Au lendemain de l'offensive des rebelles du Mouvement du 23 mars (M23) aux abords de Goma, la plupart des commerces, écoles, marchés et banques du centre-ville n'ont pas ouvert ce lundi 19 novembre malgré l'accalmie sur la ligne de front à Munigi, 10 km plus loin. Seuls certains services de l'Etat ainsi que le transport en commun fonctionnent normalement. Un communiqué officiel du gouvernement provincial a invité les parents à ne pas envoyer leurs enfants à l'école.

Mais dans les quartiers populaires de Goma comme Birere, Katindo, Ndosho et la zone résidentielle de Himbi à l'ouest de la ville, la vie est légèrement plus mouvementée. La population se ravitaille en denrées de premières nécessités dans les quelques boutiques ouvertes.

Contrairement à la veille, les militaires sont moins présents dans la ville. Les éléments de la police-militaire auraient arrêtés les militaires en divagation depuis hier.

D'un camp de déplacés à un autre

Sur la route depuis les combats de dimanche entre militaires et rebelles du M23, les déplacés du camp de Kanyaruchinya situé au nord de Goma ont pris la direction du camp de Mugunga, au sud de la ville.

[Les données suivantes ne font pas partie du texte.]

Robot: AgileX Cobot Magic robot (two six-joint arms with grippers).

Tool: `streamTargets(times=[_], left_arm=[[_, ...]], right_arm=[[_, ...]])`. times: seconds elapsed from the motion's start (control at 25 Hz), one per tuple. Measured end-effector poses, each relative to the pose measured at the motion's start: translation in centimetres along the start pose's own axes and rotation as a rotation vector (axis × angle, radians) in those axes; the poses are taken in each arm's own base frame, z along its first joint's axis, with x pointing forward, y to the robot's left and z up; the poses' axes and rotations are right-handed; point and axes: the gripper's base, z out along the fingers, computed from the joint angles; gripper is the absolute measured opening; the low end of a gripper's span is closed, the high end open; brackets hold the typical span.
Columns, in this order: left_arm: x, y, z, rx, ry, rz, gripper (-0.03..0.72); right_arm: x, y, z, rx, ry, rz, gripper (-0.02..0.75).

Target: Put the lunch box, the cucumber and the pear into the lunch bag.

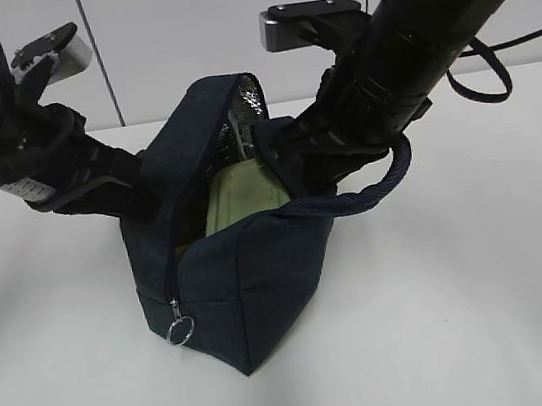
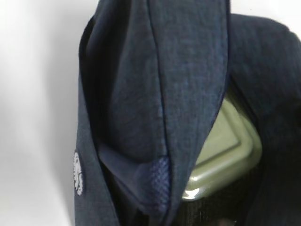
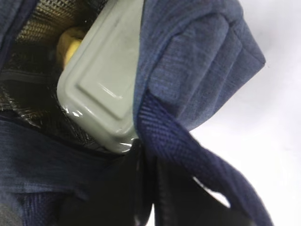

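Observation:
The navy lunch bag (image 1: pixel 252 286) stands open in the middle of the white table. Inside it lies the lunch box (image 1: pixel 240 197), its sage-green lid up, also seen in the wrist views (image 2: pixel 225 146) (image 3: pixel 103 75). The yellow pear (image 3: pixel 70 44) sits behind the box against the foil lining. The cucumber is hidden. My left gripper (image 1: pixel 144 196) is shut on the bag's left rim, holding the flap (image 2: pixel 188 70) up. At the right rim, beside the handle (image 3: pixel 188 150), my right gripper (image 3: pixel 160 188) is shut on the fabric.
The zipper's metal ring pull (image 1: pixel 180 330) hangs at the bag's front corner. The looped handle (image 1: pixel 380 188) droops under the right arm. White table (image 1: pixel 489 314) surrounds the bag; a wall stands behind.

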Motion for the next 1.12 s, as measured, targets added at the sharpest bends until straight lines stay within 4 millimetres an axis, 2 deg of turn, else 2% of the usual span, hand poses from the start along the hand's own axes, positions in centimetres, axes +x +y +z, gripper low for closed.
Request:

Certains ont passé leur nuit au bord de la route. D'autres sont logés par des familles d'accueil dans des cabanes de fortune.

Les déplacés qui sont arrivés à Mugunga disent manquer de tout. « Nous craignons premièrement la famine car il n'y a ni nourriture ni eau », confie un déplacé, indiquant avoir entendu que quatre personnes sont mortes de faim dans le camp.

Les humanitaires redoutent un « drame si les mesures nécessaires ne sont pas prises ».

« Le plus grand problème se situe au niveau de la distribution de l'eau. Je crains la propagation des maladies hydriques », affirme Esmar Sokoni de l'Association Santé Femme (Asaf).

Le camp de Mugunga compte actuellement plus de quatre-vingt-dix mille déplacés qui ont fui les combats entre militaires et rebelles dans leurs localités, depuis le mois de juin pour certains.

La société civile du Sud-Kivu envisage des actions

Dans une déclaration faite ce lundi 19 novembre à Bukavu, la société civile du Sud-Kivu demande au gouvernement congolais de prendre ses responsabilités, promettant de déclencher « une série d'activités d'envergure et une mobilisation populaire jusqu'à ce que toute la province du Nord-Kivu soit mise à l'abri de l'activisme du M23».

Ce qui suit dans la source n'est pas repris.